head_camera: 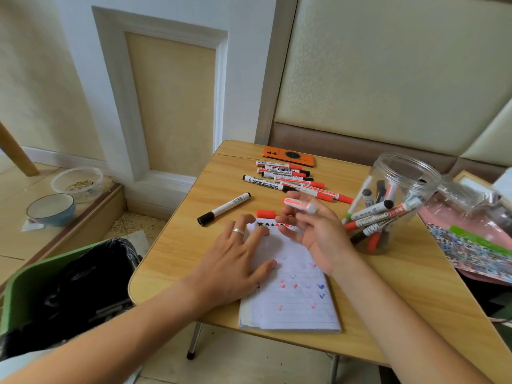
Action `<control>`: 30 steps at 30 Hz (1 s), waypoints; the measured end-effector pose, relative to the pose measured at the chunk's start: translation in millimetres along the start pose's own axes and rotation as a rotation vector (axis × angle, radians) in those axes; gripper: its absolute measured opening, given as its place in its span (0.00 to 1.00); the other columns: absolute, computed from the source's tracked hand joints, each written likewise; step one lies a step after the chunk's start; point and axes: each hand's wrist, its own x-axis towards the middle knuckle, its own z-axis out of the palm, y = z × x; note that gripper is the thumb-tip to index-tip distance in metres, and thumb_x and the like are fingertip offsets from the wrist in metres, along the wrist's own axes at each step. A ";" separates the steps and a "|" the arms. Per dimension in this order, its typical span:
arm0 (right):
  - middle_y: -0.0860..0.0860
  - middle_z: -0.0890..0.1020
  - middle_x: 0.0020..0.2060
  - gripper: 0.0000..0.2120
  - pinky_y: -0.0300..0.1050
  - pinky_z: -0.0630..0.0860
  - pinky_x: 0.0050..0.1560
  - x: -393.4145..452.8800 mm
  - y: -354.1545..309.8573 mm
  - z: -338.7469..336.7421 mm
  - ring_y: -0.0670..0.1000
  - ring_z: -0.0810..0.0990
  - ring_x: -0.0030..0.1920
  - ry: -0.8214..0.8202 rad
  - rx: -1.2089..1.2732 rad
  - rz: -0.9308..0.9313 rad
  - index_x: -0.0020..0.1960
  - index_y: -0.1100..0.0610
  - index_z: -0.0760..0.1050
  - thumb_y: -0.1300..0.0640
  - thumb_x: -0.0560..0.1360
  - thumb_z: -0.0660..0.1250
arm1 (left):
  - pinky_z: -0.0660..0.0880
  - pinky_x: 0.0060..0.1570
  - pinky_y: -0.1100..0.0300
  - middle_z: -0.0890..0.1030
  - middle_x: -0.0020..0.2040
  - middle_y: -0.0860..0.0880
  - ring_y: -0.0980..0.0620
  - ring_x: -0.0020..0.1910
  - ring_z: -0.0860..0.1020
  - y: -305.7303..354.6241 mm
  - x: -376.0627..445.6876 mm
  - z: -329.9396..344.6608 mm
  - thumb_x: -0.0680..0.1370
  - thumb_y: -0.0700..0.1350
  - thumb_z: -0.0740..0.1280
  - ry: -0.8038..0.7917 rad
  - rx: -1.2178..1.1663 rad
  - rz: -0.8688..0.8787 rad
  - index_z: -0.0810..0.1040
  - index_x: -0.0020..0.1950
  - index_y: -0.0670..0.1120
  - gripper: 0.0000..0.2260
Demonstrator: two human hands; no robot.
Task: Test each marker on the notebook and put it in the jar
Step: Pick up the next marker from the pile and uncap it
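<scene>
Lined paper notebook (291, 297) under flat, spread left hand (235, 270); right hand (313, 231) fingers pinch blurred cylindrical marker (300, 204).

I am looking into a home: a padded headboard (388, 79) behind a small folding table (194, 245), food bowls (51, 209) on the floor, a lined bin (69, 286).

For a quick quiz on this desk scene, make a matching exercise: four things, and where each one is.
Things:
1. red marker
2. red cap
3. phone
4. left hand

Places:
A. lying on the table above the notebook
B. far edge of the table
C. held in the right hand
D. resting flat on the notebook

Pairs: 1-C, 2-A, 3-B, 4-D
</scene>
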 end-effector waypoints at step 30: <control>0.55 0.80 0.29 0.06 0.40 0.66 0.22 1.3 13.2 8.4 0.52 0.74 0.22 0.176 -0.625 -0.121 0.44 0.58 0.74 0.58 0.77 0.68 | 0.49 0.75 0.56 0.56 0.77 0.49 0.49 0.78 0.50 -3.6 -10.3 -13.2 0.82 0.67 0.47 -0.175 0.094 0.077 0.51 0.79 0.65 0.26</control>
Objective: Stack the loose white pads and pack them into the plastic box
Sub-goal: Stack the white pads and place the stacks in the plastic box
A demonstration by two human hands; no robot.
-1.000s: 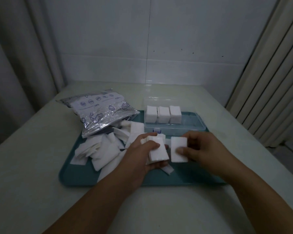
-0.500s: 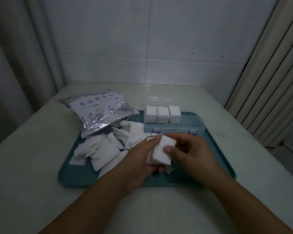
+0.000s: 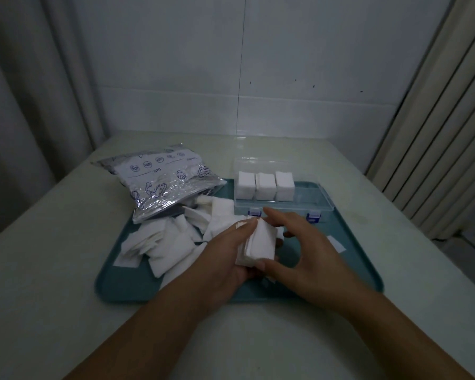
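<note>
A: What are the hands doing?

B: The left hand [image 3: 225, 259] grips a stack of white pads [image 3: 258, 244], fingers curled up its far side and thumb under its near edge. The right hand [image 3: 305, 250] closes on the same stack from the other side: its thumb presses the near lower corner, its forefinger reaches over the top toward the far edge, and the other fingers curl behind the stack.

A: So both are holding it?

B: Yes, the stack sits pinched between them, lifted a little above the teal tray [image 3: 362, 259].

A: Where is the plastic box?

B: The plastic box [image 3: 307, 204] stands just beyond the hands, on the far part of the tray, lid open and leaning back. Three packed stacks [image 3: 265, 185] fill its left end, side by side; the right end of the box shows bare bottom.

A: And the loose ones?

B: A heap of loose pads [image 3: 170, 242] lies to the left of the left hand, on the tray. One single pad [image 3: 336, 243] lies flat to the right of the right hand.

A: Anything else?

B: A silver printed bag [image 3: 162, 179] rests beyond the heap, half on the tray's far left corner and half on the pale worktop [image 3: 52, 270].
</note>
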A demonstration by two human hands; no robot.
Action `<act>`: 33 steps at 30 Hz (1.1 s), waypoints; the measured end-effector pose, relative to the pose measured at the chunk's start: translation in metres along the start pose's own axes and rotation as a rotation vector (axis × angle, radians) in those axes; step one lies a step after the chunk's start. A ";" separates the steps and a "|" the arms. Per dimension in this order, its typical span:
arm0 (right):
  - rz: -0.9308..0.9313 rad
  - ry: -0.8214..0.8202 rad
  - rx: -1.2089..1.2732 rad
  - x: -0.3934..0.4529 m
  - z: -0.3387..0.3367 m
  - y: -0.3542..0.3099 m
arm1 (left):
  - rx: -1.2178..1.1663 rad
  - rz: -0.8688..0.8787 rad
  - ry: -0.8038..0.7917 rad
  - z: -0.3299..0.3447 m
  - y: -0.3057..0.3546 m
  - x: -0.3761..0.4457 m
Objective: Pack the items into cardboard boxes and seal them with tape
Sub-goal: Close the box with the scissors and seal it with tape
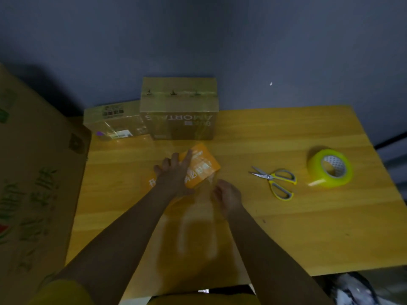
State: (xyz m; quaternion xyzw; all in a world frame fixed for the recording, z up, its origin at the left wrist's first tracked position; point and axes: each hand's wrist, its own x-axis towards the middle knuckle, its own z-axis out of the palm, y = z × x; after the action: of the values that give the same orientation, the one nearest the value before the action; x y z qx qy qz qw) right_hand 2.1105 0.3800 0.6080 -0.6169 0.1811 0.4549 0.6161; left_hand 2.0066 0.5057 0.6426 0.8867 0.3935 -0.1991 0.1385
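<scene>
Far left: large cardboard carton with green printed characters, standing beside the table and covering its left edge. Back left of table: low taped cardboard box bearing labels, flaps closed, contents hidden. Just right of it and touching: taller cardboard box with inverted lettering on the near face, top seam covered by glossy tape, contents hidden; both boxes against the blue-grey wall.

Centre of table: small orange box with white print, lying tilted relative to the table edge, near the taller box but apart from it; closed, contents not visible. Left hand flat on the orange box's top, fingers spread and extended, pressing down and covering its left part. Right hand at the box's near right corner, fingers curled around a strip of clear tape; exact pinch unclear owing to blur. Clear film trailing from that corner toward the near table edge, between the two forearms. Yellow sleeve at lower left of view.

Right of centre: scissors with yellow-and-grey handles, blades closed and pointing left, lying flat, well apart from the orange box. Farther right: roll of yellowish-green packing tape, resting tilted with core facing up and right, loose end at its lower left, near the scissors but not touching.
</scene>
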 end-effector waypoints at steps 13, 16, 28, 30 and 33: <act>-0.655 -0.111 -0.347 -0.015 0.013 -0.048 | -0.775 -0.146 -0.233 0.020 -0.008 -0.017; -0.704 -0.093 -0.496 -0.006 0.018 -0.047 | -0.854 -0.176 -0.276 0.026 -0.010 -0.019; -0.737 -0.117 -0.618 0.008 0.023 -0.025 | -0.883 -0.226 -0.311 0.035 -0.015 -0.016; -0.746 -0.112 -0.649 0.006 0.024 -0.025 | -0.876 -0.229 -0.316 0.036 -0.015 -0.016; -0.701 -0.058 -0.736 0.006 0.028 -0.029 | -0.868 -0.236 -0.327 0.036 -0.014 -0.015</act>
State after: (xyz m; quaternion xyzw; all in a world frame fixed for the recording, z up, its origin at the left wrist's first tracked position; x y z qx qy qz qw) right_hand 2.1273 0.4126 0.6253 -0.8040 -0.2260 0.2715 0.4784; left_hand 1.9783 0.4906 0.6166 0.6533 0.5115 -0.1675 0.5325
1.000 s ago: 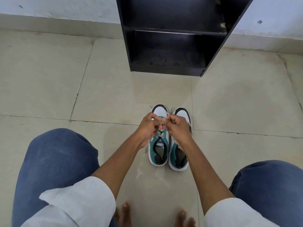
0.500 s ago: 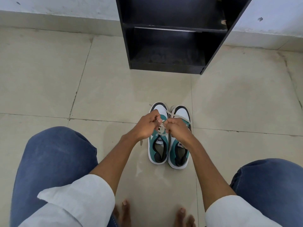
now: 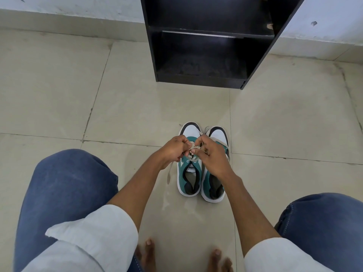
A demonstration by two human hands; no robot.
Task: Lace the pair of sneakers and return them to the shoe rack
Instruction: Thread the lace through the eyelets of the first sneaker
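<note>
sneakers [image 3: 202,173] side by side, rack [image 3: 206,79] beyond

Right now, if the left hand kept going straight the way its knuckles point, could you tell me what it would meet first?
Probably the right hand: the left hand points across the left sneaker toward it, both pinching the lace, almost touching.

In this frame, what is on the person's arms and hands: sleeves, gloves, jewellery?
Both hands, the left hand and the right hand, are bare, with no gloves, rings or watch visible. Each arm has a white sleeve rolled up, leaving the forearms uncovered. The left cuff shows a folded, loose edge.
</note>
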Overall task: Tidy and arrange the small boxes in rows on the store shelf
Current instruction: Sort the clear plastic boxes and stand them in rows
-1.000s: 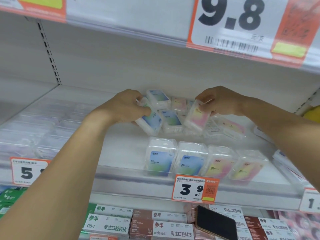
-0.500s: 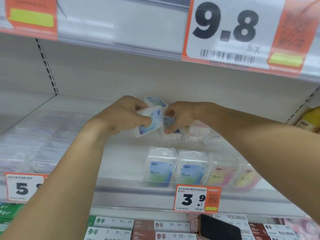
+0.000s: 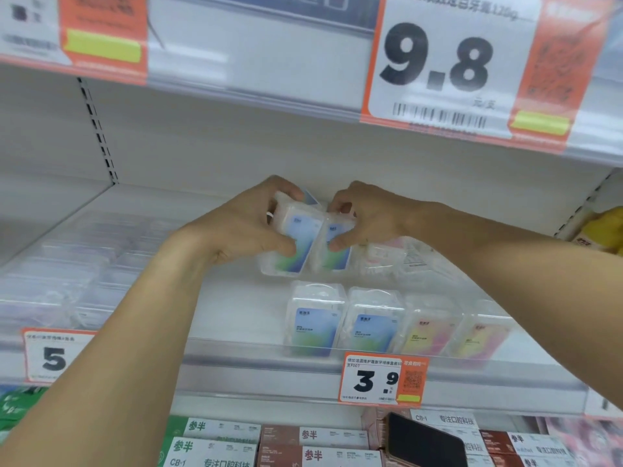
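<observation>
Head camera: left hand grips one blue-labelled clear box, right hand pinches another, boxes touching above the shelf.

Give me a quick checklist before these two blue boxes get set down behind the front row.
1. Left hand grips its blue box: ok.
2. Right hand grips the second blue box: ok.
3. Both boxes upright and square: not ok, they tilt toward each other.
4. Front row standing in line, two blue then two pink-yellow: ok.
5. Bare shelf between held boxes and front row: ok.
6. Loose pink boxes at the back tidy: not ok, lying jumbled.
</observation>
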Demonstrator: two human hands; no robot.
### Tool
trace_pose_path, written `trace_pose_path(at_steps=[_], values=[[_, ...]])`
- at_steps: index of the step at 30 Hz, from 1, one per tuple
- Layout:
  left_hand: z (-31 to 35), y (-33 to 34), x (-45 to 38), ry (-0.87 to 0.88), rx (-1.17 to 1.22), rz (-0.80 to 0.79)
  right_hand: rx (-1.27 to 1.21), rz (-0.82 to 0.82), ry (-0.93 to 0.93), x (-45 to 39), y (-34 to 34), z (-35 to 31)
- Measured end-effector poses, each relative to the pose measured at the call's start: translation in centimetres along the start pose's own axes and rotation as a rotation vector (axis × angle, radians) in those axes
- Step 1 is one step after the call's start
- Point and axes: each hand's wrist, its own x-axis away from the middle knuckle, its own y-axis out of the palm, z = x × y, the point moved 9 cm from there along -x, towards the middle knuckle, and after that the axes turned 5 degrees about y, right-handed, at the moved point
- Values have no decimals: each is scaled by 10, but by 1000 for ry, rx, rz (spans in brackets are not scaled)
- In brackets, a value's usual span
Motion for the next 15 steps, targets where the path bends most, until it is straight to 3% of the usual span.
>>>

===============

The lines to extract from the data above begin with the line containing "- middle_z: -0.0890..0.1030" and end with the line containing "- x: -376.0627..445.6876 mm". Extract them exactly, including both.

  - middle_z: -0.0890..0.1030
  - middle_x: -0.0020..0.2040
  - middle_y: -0.0860..0.0880
  - ring_y: -0.0980..0.0620
  - ring_x: -0.0020..0.1910
  - ring_z: -0.0860..0.1020
  - y: -305.7303..354.6241 mm
  - x: -376.0627..445.6876 mm

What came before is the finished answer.